Nada describe mejor el actual estado de Alemania que el triste destino de Maria Landenburger, una muchacha de 19 años asesinada a principios de diciembre. Maria Landenburger, miembro de una organización de ayuda a los refugiados, estaba entre los que dieron la bienvenida a los migrantes en 2015. Fue violada y asesinada por una de las personas a las que estaba ayudando. Su familia pidió a quienes quisieran rendir homenaje a su hija que donaran dinero a a las asociaciones de ayuda a los refugiados, para que pudieran venir más refugiados a Alemania.

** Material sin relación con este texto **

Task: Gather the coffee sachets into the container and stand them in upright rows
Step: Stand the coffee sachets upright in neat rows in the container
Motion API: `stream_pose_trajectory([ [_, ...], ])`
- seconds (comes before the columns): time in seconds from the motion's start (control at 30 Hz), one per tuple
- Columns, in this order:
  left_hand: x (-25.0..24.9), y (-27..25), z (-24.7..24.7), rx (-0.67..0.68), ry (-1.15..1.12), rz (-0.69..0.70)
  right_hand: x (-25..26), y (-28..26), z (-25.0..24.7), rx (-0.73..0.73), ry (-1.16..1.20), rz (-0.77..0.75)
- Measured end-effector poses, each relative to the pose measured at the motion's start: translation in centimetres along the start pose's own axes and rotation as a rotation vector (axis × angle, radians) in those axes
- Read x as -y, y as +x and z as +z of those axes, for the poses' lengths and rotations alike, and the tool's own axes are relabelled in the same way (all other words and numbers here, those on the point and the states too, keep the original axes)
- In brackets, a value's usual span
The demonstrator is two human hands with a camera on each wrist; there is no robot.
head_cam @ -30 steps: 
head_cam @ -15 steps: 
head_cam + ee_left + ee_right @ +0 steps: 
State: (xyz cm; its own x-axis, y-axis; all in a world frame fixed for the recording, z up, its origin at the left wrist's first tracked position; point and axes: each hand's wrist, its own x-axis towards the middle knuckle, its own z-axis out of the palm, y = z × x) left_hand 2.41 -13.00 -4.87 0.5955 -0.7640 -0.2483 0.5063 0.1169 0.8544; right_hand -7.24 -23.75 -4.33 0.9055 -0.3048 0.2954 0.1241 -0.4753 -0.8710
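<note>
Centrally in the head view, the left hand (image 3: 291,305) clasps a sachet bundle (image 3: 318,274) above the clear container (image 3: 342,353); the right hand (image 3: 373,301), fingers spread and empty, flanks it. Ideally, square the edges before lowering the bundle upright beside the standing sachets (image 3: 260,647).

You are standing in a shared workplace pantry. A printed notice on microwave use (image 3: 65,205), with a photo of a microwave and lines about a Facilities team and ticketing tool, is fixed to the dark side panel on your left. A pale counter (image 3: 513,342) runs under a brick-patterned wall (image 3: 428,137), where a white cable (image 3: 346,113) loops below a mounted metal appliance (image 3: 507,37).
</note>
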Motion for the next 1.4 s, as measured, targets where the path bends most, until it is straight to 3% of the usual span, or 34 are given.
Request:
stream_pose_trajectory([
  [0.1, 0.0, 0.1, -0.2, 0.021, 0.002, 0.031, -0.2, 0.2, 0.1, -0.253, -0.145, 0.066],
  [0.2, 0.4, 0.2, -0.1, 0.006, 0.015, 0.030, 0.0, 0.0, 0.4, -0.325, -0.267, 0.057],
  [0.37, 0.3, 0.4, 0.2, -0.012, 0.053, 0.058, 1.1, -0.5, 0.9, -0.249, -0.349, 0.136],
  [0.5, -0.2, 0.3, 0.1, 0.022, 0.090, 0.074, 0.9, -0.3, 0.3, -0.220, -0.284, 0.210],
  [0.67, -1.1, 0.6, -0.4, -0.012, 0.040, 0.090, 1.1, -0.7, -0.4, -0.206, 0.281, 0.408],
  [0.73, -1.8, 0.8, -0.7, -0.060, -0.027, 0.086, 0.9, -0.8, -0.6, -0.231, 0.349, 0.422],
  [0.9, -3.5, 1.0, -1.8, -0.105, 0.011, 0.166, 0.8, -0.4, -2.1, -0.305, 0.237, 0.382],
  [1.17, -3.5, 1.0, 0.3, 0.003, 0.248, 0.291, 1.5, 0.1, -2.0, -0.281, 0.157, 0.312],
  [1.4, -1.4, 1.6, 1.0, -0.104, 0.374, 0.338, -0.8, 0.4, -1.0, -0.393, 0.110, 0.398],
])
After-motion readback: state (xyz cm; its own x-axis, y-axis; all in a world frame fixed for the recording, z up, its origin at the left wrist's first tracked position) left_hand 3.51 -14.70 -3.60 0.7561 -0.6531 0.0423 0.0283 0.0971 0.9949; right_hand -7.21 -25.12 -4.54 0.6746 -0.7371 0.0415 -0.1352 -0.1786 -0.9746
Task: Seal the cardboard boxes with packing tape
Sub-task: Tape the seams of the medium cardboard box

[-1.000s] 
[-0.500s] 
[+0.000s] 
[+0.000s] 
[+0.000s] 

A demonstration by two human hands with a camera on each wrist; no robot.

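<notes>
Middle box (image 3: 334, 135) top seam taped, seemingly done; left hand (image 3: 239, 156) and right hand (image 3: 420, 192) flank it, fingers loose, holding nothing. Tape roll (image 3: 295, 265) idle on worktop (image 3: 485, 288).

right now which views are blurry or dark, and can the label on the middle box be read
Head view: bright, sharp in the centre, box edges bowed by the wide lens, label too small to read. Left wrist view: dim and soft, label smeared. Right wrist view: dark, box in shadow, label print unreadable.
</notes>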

La gran mayoría de los alemanes no quiere ver que Alemania está en guerra porque un enemigo inmisericorde se la ha declarado. No quieren ver que se ha declarado la guerra contra la civilización occidental.
Aceptan la derrota y hacen dócilmente lo que los yihadistas quieren que hagan: someterse.
En un análisis sobre el atentado del 19 de diciembre contra el mercado navideño, el periodista alemán Josef Joffe, director de Die Zeit, explicó la decisión de Merkel de acoger a los refugiados como "un acto de expiación", y una forma de dar cobijo a una población amenazada siete décadas después del Holocausto. También explicó la pasividad de muchos alemanes por un sentimiento de culpa colectiva.
Si Joffe está en lo cierto, y Angela Merkel no ve la diferencia entre los judíos exterminados por los nazis y los musulmanes que amenazan con exterminar a los cristianos, los judíos y otros musulmanes, es que está más despistada de lo que parece.
Si muchos alemanes se sienten llenos de culpa colectiva hasta el punto de querer compensar lo que Alemania hizo a los judíos dando la bienvenida a cientos de miles de musulmanes que dicen abiertamente que quieren sustituir la cultura judeocristiana de Alemania con el islam, y que están reemplazando a su población cristiana con una musulmana –que incluirá asesinos despiadados entre sus filas–, es una prueba de que, o bien los alemanes se odian hoy tanto a sí mismos que desean su propia destrucción, o bien han perdido la voluntad de plantar cara por aquello que les importa: un acto al que se le llama rendición.